La seconde dimension est celle du travail très qualifié et très spécifique associé à l’IA. Directement ou indirectement, les leaders de l’industrie concentrent les talents et, à partir de ceux-ci, la capacité à innover. La question qui se pose en France et en Europe est donc celle d’une politique qui permette d’attirer et de mobiliser ces travailleurs. Si la question de la rémunération financière est en jeu, ce n’est certainement pas le seul levier activable : on peut aussi concentrer les moyens de la recherche ou définir un cadre et des valeurs qui donnent du sens à ces développements technologiques fondamentaux pour la destinée humaine.

La troisième dimension renvoie à la logique de plateforme. L’hyperscaling (la capacité à adapter ses infrastructures à une demande importante) repose sur la multiplicité des points de contact obtenus via les places de marché ou l’accès direct aux individus (appareils, réseaux sociaux…). Ces points de contacts offrent une prise sur l’activité génératrice de données qui sont à la fois originales (et donc rare, même si d’une qualité diverse) et utilisables à un coût marginal infime. Les barrières qui entravent l’accès d’autres entreprises – mais aussi des administrations et de la société civile – à ces données génératrices de puissantes économies d’échelle et de variété constituent un facteur majeur de monopolisation.
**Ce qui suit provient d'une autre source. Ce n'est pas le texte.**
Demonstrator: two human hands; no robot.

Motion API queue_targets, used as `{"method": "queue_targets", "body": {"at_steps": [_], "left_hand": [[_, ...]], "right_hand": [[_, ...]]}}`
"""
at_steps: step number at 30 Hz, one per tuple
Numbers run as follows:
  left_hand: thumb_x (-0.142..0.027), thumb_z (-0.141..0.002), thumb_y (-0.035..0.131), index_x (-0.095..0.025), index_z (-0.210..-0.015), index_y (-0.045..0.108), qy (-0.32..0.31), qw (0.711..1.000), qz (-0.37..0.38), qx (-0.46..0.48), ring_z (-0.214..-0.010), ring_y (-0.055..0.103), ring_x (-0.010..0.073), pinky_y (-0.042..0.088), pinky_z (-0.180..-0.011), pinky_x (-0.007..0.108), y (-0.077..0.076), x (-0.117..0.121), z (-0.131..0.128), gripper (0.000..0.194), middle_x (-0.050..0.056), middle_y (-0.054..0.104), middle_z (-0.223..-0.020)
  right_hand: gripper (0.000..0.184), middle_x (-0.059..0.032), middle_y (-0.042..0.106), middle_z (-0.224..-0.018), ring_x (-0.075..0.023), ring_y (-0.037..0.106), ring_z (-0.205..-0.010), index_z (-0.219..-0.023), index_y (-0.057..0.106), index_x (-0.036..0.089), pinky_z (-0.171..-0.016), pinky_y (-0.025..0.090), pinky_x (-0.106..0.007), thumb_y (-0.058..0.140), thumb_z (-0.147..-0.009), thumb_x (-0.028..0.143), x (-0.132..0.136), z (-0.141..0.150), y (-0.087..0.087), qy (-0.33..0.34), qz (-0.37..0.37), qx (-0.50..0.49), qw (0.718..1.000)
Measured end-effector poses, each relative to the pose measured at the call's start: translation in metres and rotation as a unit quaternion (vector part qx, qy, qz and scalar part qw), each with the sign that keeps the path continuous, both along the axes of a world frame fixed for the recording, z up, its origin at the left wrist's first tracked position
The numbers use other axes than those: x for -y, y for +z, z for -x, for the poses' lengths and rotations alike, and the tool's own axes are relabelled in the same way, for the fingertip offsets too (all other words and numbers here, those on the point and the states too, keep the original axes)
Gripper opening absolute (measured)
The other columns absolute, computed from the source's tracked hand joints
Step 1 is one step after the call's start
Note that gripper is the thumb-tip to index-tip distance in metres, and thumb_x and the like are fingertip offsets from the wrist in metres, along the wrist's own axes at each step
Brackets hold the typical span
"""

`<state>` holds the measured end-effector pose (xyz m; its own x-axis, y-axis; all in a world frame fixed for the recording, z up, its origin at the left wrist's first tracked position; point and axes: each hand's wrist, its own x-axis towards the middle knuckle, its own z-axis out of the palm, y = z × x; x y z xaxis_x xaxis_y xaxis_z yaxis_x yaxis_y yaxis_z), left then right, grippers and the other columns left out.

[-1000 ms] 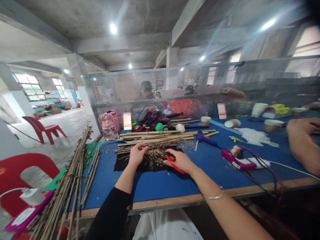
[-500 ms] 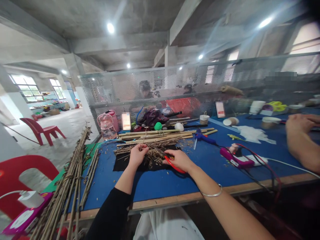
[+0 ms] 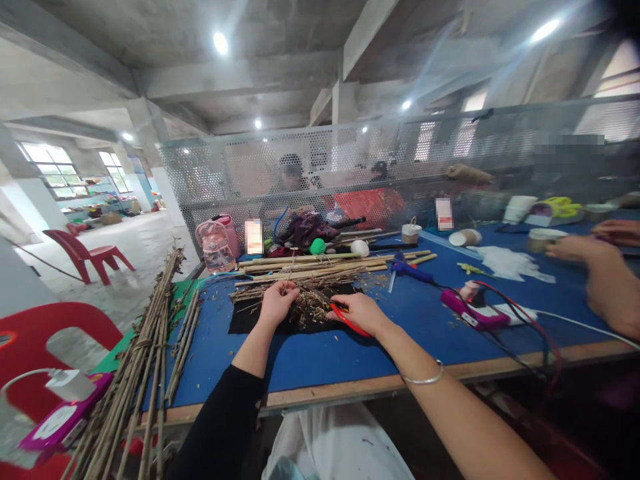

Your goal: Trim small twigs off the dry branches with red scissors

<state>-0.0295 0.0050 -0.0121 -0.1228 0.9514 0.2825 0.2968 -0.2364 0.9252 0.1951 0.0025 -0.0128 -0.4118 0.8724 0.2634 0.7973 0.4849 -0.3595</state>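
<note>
My right hand (image 3: pixel 361 313) is closed round the red-handled scissors (image 3: pixel 356 325), whose blades point left into a tangle of dried plant bits (image 3: pixel 311 308). On the left of that tangle, my left hand (image 3: pixel 278 304) is closed, thumb and fingers pinched on a thin dried twig that is mostly hidden by the fingers. Under both hands lies a black cloth (image 3: pixel 242 323) strewn with brown scraps. A bundle of thin twigs (image 3: pixel 250 292) runs along its far side, with longer pale sticks (image 3: pixel 327 265) behind.
Long tied stalks (image 3: pixel 143 343) lean over the table's left end. A blue glue gun (image 3: pixel 413 275) and a purple power strip (image 3: pixel 473 312) with cords lie to the right. A co-worker's arms (image 3: pixel 607 280) are at the far right. A perforated metal screen (image 3: pixel 240 180) stands behind.
The view has shifted slightly. My hands stay in nearly the same place over the dried plant bits. The co-worker's hands at the right have moved apart.
</note>
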Motion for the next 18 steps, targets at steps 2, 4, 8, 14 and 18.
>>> {"method": "queue_targets", "body": {"at_steps": [2,4,8,14,18], "left_hand": [[-0.034,-0.063,0.062,-0.015,-0.077,0.060,0.000,1.000,0.005,-0.009,-0.048,0.047,0.0092,0.034,-0.050,0.021,0.000,0.000,0.000,0.024,-0.002,0.057,-0.055],[-0.034,-0.064,0.062,-0.014,-0.077,0.060,0.008,1.000,0.007,-0.014,-0.049,0.049,0.0100,0.036,-0.052,0.022,0.001,0.000,0.001,0.024,-0.001,0.058,-0.057],[-0.033,-0.064,0.063,-0.014,-0.078,0.061,0.038,0.999,-0.001,-0.016,-0.054,0.051,0.0111,0.038,-0.056,0.023,0.002,-0.001,0.003,0.024,0.000,0.060,-0.059],[-0.035,-0.063,0.064,-0.015,-0.074,0.061,0.033,0.999,-0.030,-0.010,-0.053,0.049,0.0099,0.037,-0.057,0.022,0.000,-0.002,0.003,0.023,-0.001,0.058,-0.059],[-0.036,-0.063,0.064,-0.015,-0.072,0.060,0.006,0.999,-0.032,-0.007,-0.051,0.047,0.0093,0.036,-0.054,0.022,0.000,0.000,-0.002,0.024,-0.002,0.055,-0.055]], "right_hand": [[0.050,-0.0057,0.069,-0.089,-0.0228,0.062,-0.085,-0.097,0.065,0.028,-0.069,0.042,-0.026,0.051,-0.068,0.066,-0.001,0.000,-0.001,-0.006,-0.012,0.018,1.000],[0.050,-0.0056,0.068,-0.088,-0.0226,0.062,-0.084,-0.096,0.064,0.027,-0.068,0.041,-0.026,0.050,-0.068,0.066,-0.001,0.000,0.000,-0.003,-0.013,0.019,1.000],[0.048,-0.0027,0.067,-0.085,-0.0190,0.062,-0.078,-0.102,0.059,0.026,-0.063,0.039,-0.024,0.049,-0.071,0.062,0.004,0.000,0.005,0.005,0.005,-0.017,1.000],[0.050,-0.0004,0.065,-0.072,-0.0164,0.058,-0.065,-0.104,0.056,0.026,-0.055,0.035,-0.022,0.055,-0.067,0.060,0.012,0.005,0.011,0.003,0.017,-0.017,1.000],[0.047,-0.0008,0.066,-0.073,-0.0172,0.059,-0.066,-0.098,0.061,0.027,-0.056,0.036,-0.023,0.055,-0.066,0.062,0.010,0.005,0.010,0.004,0.012,-0.021,1.000]]}}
Comment l’action publique peut-elle jouer efficacement sur ces différentes dimensions pour que l’IA bénéficie à l’intérêt général ?

De mon point de vue, l’essentiel est de penser la manière dont l’IA s’inscrit dans cet empilement de complémentarités. Et ce que je perçois c’est une intégration accrue de l’IA vers le renforcement des Big-Tech comme méta-agents de la connaissance – un genre d’incarnation du General Intellect envisagé par Marx – plutôt qu’une source de dynamisme concurrentiel. Il est aussi décisif de comprendre que l’envers du déploiement des services d’IA centralisés est la déqualification (en termes relatifs, et peut être même absolus selon des recherches récentes) des individus et des organisations.
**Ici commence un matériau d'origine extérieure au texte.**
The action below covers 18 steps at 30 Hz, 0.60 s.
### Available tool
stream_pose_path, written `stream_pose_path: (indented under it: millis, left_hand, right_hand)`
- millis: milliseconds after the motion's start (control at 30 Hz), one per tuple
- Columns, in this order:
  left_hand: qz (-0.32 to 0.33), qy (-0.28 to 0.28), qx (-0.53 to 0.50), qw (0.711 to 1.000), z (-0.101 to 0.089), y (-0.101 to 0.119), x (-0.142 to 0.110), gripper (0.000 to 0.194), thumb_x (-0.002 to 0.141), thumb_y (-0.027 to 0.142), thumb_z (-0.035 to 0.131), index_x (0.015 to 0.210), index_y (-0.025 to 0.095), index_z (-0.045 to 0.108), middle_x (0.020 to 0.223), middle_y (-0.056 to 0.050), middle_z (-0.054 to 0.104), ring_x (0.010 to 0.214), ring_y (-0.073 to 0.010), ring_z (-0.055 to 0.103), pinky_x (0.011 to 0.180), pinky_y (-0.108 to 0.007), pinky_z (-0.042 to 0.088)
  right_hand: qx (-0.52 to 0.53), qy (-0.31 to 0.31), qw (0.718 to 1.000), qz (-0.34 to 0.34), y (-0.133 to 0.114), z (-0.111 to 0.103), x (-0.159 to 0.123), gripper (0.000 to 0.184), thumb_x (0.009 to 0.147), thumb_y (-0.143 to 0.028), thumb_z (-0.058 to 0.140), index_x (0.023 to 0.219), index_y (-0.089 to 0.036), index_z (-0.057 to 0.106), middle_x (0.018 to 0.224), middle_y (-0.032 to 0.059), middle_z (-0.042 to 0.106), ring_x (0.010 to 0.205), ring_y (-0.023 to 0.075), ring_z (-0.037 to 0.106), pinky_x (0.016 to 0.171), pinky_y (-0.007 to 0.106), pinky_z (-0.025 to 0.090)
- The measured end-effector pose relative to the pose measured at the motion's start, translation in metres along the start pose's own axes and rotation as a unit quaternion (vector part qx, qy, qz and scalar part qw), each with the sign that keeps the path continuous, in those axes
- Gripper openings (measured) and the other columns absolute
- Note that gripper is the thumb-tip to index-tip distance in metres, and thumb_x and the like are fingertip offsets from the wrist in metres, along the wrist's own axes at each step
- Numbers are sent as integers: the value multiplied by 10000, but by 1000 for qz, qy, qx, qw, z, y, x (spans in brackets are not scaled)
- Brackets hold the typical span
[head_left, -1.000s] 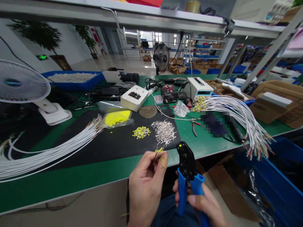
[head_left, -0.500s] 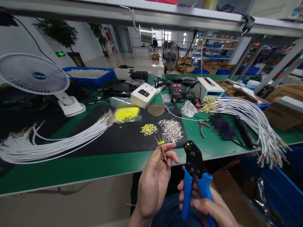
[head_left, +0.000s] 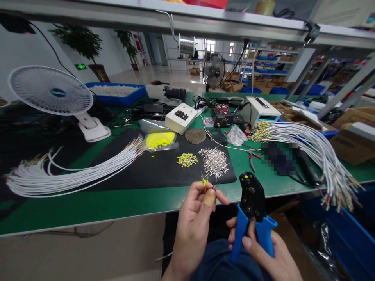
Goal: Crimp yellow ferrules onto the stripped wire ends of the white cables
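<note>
Between thumb and fingers, my left hand (head_left: pixel 195 218) pinches the thin wires (head_left: pixel 204 183) at the end of a cable, some tipped with yellow sleeves. A single dark wire end sticks out to the right beside the index finger. My right hand (head_left: pixel 263 249) is wrapped round the blue handles of a crimping tool (head_left: pixel 252 199), whose black head points up and whose handles are spread apart. Just beyond the left hand, on a black mat (head_left: pixel 164 177), lie a pile of bare metal terminals (head_left: pixel 213 162) and a smaller pile of yellow-sleeved terminals (head_left: pixel 186 159).
White cable bundles lie at left (head_left: pixel 76 177) and right (head_left: pixel 310 144). A clear bag of yellow sleeves (head_left: pixel 159 140), a white switch box (head_left: pixel 181 118), red-handled pliers (head_left: pixel 252 160) and a white fan (head_left: pixel 52 91) stand or lie across the green bench (head_left: pixel 131 207).
My left thumb has come up over the wires, closing the pinch, and one dark wire now stands apart from the rest. The crimping tool has shifted slightly right. The view has moved a little.
</note>
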<state>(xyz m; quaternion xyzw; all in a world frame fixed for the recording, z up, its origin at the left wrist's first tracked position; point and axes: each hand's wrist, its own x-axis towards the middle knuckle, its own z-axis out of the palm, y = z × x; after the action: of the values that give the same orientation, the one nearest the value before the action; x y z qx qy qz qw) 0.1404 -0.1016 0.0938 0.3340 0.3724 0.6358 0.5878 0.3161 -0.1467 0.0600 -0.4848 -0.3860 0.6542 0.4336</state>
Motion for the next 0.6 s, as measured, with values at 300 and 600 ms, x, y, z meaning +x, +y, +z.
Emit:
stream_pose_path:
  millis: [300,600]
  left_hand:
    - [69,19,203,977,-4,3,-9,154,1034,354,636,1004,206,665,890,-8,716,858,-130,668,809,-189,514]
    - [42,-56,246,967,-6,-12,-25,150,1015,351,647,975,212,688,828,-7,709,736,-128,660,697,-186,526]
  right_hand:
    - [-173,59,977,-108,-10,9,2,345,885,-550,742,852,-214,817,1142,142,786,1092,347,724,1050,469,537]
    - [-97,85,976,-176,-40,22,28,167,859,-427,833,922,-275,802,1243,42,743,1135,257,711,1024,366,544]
La réponse à ces défis cruciaux ne passe pas uniquement par la politique de la concurrence mais davantage par une politique industrielle classique de substitution aux importations qui doit permettre le plus rapidement possible de constituer, en Europe et au-delà, une offre de services numériques essentiels alternatifs aux Big Tech. A grands traits, celle-ci implique des formes de contrôle public sur les infrastructures, une logique de communs associant utilisateurs et communauté scientifique concernant les places de marchés et les données et, enfin, une réglementation inspirée par le principe Primum non nocere (« d’abord, ne pas nuire »). L’automatisation du travail intellectuel par l’IA est à l’évidence une source de puissants effets utiles. Mais, dans les formes actuelles de son déploiement, cette technologie représente une menace pour l’intégrité des corps politiques, un risque de désubjectivation des individus – c’est à dire une perte d’investissement subjectif qui rend les tâches ennuyeuses y compris dans la recherche – un danger de subordination économique durable à une poignée d’entreprises puissantes et un péril écologique avéré.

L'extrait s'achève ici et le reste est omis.